── Available data

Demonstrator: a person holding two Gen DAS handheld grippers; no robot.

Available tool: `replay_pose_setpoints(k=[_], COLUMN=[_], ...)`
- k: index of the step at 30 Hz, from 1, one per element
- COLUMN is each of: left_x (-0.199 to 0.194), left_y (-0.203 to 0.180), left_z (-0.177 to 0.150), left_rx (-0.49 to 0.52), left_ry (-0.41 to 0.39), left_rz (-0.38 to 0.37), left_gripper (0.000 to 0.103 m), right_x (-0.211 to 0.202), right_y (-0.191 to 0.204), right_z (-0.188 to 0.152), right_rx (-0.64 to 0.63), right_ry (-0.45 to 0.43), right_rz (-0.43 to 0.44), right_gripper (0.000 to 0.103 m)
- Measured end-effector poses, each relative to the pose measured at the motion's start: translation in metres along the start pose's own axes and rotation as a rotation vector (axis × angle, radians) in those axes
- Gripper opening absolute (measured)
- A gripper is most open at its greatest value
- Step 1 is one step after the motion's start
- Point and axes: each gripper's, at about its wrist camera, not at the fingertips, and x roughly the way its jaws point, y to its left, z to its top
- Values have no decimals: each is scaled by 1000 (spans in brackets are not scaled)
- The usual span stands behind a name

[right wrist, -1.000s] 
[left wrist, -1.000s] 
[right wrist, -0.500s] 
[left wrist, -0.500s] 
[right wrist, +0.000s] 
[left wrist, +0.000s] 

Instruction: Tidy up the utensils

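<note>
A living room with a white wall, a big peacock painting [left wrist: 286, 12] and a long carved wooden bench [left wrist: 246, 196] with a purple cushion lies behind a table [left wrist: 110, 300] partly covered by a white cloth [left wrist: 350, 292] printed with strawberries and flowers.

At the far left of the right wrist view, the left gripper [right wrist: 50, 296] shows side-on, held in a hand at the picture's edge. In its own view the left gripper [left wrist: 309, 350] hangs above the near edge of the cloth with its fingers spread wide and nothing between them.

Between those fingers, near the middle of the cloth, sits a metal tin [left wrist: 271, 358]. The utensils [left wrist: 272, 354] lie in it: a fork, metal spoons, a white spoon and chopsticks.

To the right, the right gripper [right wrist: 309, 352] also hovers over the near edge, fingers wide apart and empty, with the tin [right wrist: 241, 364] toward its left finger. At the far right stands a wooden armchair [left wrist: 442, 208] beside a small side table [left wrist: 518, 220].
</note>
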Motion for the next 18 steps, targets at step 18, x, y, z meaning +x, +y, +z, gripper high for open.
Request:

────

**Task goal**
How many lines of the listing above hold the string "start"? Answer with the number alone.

**Expected output**
2